Exercise objective =>
Could you show each line of the records that contains the word "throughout"?

Records for this task =>
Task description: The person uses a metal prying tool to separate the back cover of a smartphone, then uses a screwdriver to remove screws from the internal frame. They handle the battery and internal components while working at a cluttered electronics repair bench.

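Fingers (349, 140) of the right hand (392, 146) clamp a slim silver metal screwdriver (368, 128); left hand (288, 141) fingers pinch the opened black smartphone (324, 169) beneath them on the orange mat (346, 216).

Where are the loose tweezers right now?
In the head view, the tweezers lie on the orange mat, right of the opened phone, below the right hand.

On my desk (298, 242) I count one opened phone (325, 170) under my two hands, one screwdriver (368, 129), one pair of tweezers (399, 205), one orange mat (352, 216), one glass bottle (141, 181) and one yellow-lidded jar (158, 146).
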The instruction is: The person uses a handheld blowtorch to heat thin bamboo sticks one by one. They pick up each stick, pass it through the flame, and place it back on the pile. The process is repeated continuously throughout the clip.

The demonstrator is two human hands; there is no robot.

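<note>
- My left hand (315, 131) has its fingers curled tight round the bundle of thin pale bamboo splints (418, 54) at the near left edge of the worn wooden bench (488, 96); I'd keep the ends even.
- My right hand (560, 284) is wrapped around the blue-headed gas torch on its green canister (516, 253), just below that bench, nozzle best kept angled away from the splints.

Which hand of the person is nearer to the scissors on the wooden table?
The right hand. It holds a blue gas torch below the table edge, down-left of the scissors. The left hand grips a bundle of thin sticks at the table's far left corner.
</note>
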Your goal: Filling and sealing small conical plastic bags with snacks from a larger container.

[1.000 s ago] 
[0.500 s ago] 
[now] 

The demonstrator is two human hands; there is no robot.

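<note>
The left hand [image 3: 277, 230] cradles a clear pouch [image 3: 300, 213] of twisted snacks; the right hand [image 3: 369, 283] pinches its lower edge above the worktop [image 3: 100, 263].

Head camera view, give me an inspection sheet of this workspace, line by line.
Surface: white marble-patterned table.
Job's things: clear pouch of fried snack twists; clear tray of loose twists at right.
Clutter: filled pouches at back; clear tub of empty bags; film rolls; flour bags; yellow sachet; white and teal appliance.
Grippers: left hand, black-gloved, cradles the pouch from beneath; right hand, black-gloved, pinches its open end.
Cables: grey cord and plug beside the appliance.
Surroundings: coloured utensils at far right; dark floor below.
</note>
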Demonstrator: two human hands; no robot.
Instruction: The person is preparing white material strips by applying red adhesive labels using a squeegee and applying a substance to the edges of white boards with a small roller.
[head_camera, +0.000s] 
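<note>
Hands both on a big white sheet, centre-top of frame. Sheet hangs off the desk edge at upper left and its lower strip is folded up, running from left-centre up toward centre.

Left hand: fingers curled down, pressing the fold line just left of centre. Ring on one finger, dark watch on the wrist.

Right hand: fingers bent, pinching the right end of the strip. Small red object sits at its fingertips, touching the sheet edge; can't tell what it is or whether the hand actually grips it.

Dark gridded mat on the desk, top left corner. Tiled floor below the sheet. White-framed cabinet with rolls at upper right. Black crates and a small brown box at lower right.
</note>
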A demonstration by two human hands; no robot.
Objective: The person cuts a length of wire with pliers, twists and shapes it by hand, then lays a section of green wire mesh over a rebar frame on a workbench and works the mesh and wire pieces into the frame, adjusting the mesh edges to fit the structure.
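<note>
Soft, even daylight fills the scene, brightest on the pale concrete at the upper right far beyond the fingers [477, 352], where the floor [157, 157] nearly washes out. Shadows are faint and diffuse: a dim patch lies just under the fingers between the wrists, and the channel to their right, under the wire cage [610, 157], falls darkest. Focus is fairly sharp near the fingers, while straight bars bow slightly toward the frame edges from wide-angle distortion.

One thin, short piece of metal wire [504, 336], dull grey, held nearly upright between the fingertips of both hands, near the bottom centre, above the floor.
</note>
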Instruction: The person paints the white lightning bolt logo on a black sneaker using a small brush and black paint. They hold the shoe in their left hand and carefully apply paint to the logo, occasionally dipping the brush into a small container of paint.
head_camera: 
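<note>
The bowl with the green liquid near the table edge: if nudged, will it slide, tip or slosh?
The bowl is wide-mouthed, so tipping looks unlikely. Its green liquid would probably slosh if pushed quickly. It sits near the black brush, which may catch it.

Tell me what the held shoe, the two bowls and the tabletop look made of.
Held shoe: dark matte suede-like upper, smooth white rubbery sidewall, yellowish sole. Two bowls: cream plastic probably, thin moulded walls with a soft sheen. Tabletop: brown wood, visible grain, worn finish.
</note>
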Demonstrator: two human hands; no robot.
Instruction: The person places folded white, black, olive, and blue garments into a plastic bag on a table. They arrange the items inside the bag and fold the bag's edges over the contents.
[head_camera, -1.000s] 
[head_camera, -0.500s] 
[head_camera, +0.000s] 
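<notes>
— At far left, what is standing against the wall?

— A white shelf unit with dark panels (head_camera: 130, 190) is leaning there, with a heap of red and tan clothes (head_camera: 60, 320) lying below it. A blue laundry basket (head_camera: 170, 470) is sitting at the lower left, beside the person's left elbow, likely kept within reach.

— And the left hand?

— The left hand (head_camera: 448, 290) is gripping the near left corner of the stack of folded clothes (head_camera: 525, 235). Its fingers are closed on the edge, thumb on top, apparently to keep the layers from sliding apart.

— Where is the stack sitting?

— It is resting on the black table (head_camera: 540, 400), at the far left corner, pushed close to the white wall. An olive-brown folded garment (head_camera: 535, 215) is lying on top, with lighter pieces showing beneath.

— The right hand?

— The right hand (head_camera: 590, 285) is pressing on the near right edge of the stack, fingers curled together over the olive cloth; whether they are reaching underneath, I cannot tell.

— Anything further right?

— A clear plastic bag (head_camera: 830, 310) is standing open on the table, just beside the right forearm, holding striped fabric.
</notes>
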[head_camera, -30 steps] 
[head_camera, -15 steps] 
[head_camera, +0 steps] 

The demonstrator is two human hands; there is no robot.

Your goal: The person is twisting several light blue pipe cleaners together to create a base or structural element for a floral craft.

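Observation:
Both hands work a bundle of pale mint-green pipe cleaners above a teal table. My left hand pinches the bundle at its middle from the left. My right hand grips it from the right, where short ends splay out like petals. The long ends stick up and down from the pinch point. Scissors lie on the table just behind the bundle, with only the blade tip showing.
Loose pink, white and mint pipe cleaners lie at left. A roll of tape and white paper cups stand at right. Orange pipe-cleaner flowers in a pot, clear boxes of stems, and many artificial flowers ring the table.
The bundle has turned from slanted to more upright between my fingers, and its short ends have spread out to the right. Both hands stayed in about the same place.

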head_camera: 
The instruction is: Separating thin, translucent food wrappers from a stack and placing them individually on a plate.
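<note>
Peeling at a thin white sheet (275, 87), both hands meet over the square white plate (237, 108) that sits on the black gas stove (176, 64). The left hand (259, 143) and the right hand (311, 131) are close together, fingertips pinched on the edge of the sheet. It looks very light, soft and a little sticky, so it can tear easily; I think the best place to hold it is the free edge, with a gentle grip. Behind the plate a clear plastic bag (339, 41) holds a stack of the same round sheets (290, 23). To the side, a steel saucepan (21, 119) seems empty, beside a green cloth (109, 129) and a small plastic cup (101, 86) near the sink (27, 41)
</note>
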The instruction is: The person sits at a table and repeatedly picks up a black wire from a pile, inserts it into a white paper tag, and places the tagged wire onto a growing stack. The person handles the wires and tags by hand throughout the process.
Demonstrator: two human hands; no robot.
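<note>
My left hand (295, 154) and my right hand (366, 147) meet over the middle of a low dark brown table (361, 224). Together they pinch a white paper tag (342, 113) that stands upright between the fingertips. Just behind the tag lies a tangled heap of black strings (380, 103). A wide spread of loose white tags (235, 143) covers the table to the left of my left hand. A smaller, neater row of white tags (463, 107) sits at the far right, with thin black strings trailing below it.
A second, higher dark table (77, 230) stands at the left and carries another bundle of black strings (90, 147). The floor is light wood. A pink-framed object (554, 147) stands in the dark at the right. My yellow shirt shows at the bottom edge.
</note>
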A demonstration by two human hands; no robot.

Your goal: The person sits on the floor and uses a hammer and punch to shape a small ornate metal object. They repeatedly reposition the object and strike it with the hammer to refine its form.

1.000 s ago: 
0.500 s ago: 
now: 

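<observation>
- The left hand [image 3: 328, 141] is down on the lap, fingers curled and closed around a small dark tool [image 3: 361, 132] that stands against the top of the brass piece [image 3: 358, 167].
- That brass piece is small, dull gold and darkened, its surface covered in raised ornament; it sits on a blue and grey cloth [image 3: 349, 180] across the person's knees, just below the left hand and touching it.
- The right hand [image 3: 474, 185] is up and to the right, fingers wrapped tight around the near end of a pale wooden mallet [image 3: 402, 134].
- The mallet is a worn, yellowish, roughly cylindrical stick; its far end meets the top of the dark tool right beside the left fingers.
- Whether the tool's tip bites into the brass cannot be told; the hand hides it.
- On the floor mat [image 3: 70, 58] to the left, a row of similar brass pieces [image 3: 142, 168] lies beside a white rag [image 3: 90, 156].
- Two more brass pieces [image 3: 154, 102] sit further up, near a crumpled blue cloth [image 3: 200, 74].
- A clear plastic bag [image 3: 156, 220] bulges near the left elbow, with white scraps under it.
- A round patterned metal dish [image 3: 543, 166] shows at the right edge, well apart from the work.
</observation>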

Result =>
The instruction is: The person uses a handheld blowtorch to heat thin bamboo sticks one by one. They pick up each stick, pass it through the flame, and place it back on the pile. The process is repeated continuously throughout the clip.
The instruction is: The person sits at a table and repeatedly picks up a black wire from a pile, inserts it into a white paper tag, and places the tagged wire onto a growing stack. The person handles the wires and tags by hand throughout the process.

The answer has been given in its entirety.